Samhain is believed to have pagan origins and there is evidence it has been an important date since ancient times. The Mound of the Hostages, a Neolithic passage tomb at the Hill of Tara, is aligned with the Samhain sunrise. It is mentioned in some of the earliest Irish literature and many important events in Irish mythology happen or begin on Samhain. It was the time when cattle were brought back down from the summer pastures and when livestock were slaughtered for the winter. As at Beltane, special bonfires were lit. These were deemed to have protective and cleansing powers and there were rituals involving them. Like Beltane, Samhain was seen as a liminal time, when the boundary between this world and the Otherworld could more easily be crossed. This meant the Aos Sí, the ‘spirits’ or ‘fairies’, could more easily come into our world. Most scholars see the Aos Sí as remnants of the pagan gods and nature spirits. At Samhain, it was believed that the Aos Sí needed to be propitiated to ensure that the people and their livestock survived the winter. Offerings of food and drink were left outside for them. The souls of the dead were also thought to revisit their homes seeking hospitality. Feasts were had, at which the souls of dead kin were beckoned to attend and a place set at the table for them. Mumming and guising were part of the festival, and involved people going door-to-door in costume (or in disguise), often reciting verses in exchange for food. The costumes may have been a way of imitating, and disguising oneself from, the Aos Sí. Divination rituals and games were also a big part of the festival and often involved nuts and apples. In the late 19th century, Sir John Rhys and Sir James Frazer suggested that it was the “Celtic New Year”, and this view has been repeated by some other scholars.

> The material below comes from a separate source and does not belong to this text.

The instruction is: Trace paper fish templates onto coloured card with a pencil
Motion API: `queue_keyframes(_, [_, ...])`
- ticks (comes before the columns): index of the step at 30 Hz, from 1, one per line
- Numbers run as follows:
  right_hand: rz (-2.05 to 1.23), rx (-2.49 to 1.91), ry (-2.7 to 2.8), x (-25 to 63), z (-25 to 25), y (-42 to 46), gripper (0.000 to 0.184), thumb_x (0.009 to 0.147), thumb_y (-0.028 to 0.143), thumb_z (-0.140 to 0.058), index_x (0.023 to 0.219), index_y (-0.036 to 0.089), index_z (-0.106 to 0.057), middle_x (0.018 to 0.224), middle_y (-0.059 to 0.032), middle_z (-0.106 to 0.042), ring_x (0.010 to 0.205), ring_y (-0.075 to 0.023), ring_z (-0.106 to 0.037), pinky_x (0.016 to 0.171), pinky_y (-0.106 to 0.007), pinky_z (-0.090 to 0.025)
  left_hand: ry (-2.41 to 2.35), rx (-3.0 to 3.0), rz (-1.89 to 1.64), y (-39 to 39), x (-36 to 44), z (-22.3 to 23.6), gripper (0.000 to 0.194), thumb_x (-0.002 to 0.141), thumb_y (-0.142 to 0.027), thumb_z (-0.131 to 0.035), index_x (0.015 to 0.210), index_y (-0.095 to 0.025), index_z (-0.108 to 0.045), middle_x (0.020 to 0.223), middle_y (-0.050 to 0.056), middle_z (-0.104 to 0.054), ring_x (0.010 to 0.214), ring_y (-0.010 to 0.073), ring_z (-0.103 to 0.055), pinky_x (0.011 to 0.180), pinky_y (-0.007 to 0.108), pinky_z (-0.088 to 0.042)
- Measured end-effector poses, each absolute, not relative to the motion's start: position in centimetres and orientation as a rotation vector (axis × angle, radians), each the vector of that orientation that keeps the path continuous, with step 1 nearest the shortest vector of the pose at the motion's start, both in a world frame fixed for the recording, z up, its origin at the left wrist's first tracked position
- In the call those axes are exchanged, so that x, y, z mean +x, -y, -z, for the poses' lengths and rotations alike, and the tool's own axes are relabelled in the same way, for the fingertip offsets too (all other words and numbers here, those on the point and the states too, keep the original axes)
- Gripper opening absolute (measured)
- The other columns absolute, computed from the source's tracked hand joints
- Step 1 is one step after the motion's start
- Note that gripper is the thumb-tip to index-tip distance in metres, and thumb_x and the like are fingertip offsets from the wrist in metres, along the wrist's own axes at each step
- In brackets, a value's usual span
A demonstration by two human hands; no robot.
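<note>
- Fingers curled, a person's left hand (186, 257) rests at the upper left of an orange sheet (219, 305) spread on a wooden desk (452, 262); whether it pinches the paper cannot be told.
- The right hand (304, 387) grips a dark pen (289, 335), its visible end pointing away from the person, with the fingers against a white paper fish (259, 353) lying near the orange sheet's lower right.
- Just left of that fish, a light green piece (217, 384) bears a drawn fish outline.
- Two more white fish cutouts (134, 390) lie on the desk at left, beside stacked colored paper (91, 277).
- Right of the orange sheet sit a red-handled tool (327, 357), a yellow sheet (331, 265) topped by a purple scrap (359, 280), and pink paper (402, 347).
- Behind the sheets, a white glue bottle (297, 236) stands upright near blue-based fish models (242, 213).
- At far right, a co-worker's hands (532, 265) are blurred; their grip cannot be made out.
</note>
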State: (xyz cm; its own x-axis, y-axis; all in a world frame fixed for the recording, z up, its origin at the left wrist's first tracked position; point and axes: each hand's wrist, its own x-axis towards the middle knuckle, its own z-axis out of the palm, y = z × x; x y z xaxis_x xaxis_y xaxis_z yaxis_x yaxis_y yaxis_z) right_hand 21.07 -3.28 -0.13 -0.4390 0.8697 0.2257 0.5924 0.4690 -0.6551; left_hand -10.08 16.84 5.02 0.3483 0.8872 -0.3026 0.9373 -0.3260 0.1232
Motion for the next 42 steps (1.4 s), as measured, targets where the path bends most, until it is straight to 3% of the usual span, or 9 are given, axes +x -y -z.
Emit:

In the 9th century AD, Western Christianity shifted the date of All Saints’ Day to 1 November, while 2 November later became All Souls’ Day. Over time, Samhain and All Saints’/All Souls’ merged to create the modern Halloween. Historians have used the name ‘Samhain’ to refer to Gaelic ‘Halloween’ customs up until the 19th century.

Etymology

In Modern Irish the name is Samhain, in Scottish Gaelic Samhainn/Samhuinn, and in Manx Gaelic Sauin. These are also the names of November in each language, shortened from Mí na Samhna (Irish), Mì na Samhna (Scottish Gaelic) and Mee Houney (Manx). The night of 31 October (Halloween) is Oíche Shamhna (Irish), Oidhche Shamhna (Scottish Gaelic) and Oie Houney (Manx), all meaning “Samhain night”. 1 November, or the whole festival, may be called Lá Samhna (Irish), Là Samhna (Scottish Gaelic) and Laa Houney (Manx), all meaning “Samhain day”.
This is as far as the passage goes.